Ahora lo sé: cuando escuchábamos a Zappa lo hacíamos por un no consciente afán terapéutico y una secreta búsqueda de redención.
Zappa era una eficaz cura contra el clima social reinante -el miedo ensordecedor que inoculó la dictadura militar- y era una llave devocional que abría puertas que te habilitaban el acceso a mundos que intuías pero que, con la música reventando parlantes, la música chorreando por las paredes y demoliendo hoteles, se develaban, estaban ahí, podías tocarlos con los ojos, con los oídos, con tus manos.
Las murallas del temor eran demolidas por el sonido abrumador, compacto, total, que creaba Zappa y la película mesiánica de tu vida, cargada de epifanías cotidianas, siempre tenía un final feliz, el que te procuraba la púa ardiendo, la guitarra electrizando el momento, que se volvía eterno y latía con vos en las calles donde probabas que no necesitabas de otro héroe que no seas vos mismo.
Eran los días donde mezclabas todo en tu cabeza, tensabas tus neuronas y tus estados de ánimo, y te admirabas de que en el mundo hubiera Zappa y por eso, sólo por eso y era un inicio, confiabas en la abolición del mal y, secretamente, comenzabas a soñar con volarlo todo, acabar con la prisión de la realidad pautada, regimentada, domesticada: convertir a la vida en una celebración permanente, sin final, definitiva.
Hubo un tiempo que fue hermoso y fue ese: cuando escuchábamos a Frank Vincent Zappa y todo lo demás podía esperar, cuando nos embarcábamos en su nave ebria de sonidos, de colosales montañas de sonidos que te lanzaban a un cielo nimbado, colmado de rebeldía, de no-me-conformo-con-lo-que-
Así sobrevivimos.
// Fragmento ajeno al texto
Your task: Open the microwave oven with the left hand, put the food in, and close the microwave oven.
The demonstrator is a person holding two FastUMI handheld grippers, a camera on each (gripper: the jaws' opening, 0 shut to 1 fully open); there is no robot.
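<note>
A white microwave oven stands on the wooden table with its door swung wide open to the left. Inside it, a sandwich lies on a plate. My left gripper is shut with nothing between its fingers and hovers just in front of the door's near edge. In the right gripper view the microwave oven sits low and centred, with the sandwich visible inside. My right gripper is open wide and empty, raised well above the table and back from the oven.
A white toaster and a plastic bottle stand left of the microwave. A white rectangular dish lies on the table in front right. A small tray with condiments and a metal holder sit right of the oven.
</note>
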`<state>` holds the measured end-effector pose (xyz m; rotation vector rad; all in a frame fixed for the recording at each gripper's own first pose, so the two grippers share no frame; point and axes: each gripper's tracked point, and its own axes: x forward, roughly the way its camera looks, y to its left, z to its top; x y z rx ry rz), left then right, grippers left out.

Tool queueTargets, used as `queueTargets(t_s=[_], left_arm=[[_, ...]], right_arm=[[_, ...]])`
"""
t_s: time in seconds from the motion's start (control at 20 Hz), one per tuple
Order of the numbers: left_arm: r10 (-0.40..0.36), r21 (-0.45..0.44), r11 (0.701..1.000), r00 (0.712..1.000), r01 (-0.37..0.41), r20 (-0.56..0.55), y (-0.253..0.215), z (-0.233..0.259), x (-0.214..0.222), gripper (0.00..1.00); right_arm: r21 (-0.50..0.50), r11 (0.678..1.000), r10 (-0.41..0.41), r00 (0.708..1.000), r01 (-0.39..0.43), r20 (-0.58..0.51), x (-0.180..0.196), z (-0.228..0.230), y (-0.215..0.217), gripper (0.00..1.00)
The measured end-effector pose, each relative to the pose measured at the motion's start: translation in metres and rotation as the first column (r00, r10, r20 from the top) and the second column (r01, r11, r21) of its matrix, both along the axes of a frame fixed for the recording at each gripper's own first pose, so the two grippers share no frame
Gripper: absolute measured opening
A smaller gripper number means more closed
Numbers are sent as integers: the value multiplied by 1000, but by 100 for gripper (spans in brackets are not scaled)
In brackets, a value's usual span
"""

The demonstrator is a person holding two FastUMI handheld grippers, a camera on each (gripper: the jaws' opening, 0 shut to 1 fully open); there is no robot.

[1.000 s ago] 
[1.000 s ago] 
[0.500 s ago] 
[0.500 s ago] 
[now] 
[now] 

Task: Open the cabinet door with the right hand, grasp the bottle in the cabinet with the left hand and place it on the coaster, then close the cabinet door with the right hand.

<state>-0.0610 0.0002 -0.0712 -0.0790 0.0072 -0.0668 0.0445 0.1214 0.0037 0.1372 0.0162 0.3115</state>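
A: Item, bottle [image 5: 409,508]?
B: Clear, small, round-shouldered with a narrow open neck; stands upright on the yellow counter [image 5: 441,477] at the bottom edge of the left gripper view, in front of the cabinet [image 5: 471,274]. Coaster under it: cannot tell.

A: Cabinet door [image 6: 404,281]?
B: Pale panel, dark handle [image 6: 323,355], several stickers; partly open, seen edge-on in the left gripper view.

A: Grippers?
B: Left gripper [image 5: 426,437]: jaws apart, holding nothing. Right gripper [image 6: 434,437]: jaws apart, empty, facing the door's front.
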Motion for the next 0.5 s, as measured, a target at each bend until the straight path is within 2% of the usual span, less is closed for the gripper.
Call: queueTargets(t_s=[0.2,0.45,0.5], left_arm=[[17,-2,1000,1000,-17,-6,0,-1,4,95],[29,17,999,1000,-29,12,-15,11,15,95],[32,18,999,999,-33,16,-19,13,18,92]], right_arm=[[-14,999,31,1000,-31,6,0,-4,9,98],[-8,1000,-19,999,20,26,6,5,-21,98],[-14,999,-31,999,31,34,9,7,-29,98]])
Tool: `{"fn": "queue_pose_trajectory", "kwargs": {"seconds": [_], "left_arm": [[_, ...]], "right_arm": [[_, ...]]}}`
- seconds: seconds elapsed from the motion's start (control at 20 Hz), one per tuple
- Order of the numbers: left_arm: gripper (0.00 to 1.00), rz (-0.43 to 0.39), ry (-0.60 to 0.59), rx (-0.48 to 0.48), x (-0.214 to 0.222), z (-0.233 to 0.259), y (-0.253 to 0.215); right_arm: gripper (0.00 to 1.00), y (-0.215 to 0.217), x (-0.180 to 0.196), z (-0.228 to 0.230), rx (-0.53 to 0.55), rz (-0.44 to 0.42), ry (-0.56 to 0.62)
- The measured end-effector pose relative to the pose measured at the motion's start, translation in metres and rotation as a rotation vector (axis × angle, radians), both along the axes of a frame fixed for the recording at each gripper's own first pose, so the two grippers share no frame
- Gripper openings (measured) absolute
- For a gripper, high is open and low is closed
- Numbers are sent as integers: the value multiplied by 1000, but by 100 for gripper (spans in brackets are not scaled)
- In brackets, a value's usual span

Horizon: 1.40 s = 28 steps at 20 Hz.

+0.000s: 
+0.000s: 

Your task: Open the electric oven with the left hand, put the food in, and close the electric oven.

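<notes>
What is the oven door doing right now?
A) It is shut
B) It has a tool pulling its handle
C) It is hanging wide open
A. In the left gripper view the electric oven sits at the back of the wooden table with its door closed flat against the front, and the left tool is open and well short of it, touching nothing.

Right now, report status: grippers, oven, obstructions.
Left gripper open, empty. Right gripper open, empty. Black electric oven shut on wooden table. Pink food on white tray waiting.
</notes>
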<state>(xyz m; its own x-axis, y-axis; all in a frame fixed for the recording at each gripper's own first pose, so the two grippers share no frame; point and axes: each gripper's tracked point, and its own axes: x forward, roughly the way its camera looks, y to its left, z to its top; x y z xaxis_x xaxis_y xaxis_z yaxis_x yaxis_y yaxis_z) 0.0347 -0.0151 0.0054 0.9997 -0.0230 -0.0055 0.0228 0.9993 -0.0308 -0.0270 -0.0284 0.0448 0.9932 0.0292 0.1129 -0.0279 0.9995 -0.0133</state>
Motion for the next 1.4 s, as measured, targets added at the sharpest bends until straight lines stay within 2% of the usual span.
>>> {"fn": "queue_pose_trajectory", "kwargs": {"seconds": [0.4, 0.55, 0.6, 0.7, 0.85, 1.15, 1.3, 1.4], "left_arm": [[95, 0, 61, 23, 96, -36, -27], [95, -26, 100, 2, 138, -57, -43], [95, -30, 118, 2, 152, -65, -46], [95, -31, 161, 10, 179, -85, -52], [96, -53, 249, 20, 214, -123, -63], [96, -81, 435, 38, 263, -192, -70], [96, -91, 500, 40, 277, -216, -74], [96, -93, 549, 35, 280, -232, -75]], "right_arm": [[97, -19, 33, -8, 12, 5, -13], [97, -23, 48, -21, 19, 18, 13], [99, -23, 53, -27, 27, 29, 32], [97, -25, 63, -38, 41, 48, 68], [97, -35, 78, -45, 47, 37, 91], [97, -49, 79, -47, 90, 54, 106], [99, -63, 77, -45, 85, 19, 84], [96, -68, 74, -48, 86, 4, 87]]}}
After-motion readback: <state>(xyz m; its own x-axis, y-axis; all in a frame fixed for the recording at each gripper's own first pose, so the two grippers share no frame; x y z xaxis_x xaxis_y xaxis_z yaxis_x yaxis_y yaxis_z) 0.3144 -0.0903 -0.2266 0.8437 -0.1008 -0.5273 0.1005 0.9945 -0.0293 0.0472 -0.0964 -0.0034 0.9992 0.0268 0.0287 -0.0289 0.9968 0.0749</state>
Sin la magia desatada por Zappa, todo hubiera sido mucho más difícil (y muy aburrido)
Cuando el tío Frankie partió hacia las estrellas, ya vivía en La Paz y su despedida acá fue más que honorable: era de noche un día de semana y en un sótano, proyectaron 200 Moteles en una sábana y todos los asistentes -un puñado de alucinados- nos volamos prolijamente el bocho en honor a una de las mentes más creativas que, con fiebre y fervor, habíamos introducido en nuestras vidas. Todavía late, sigue latiendo.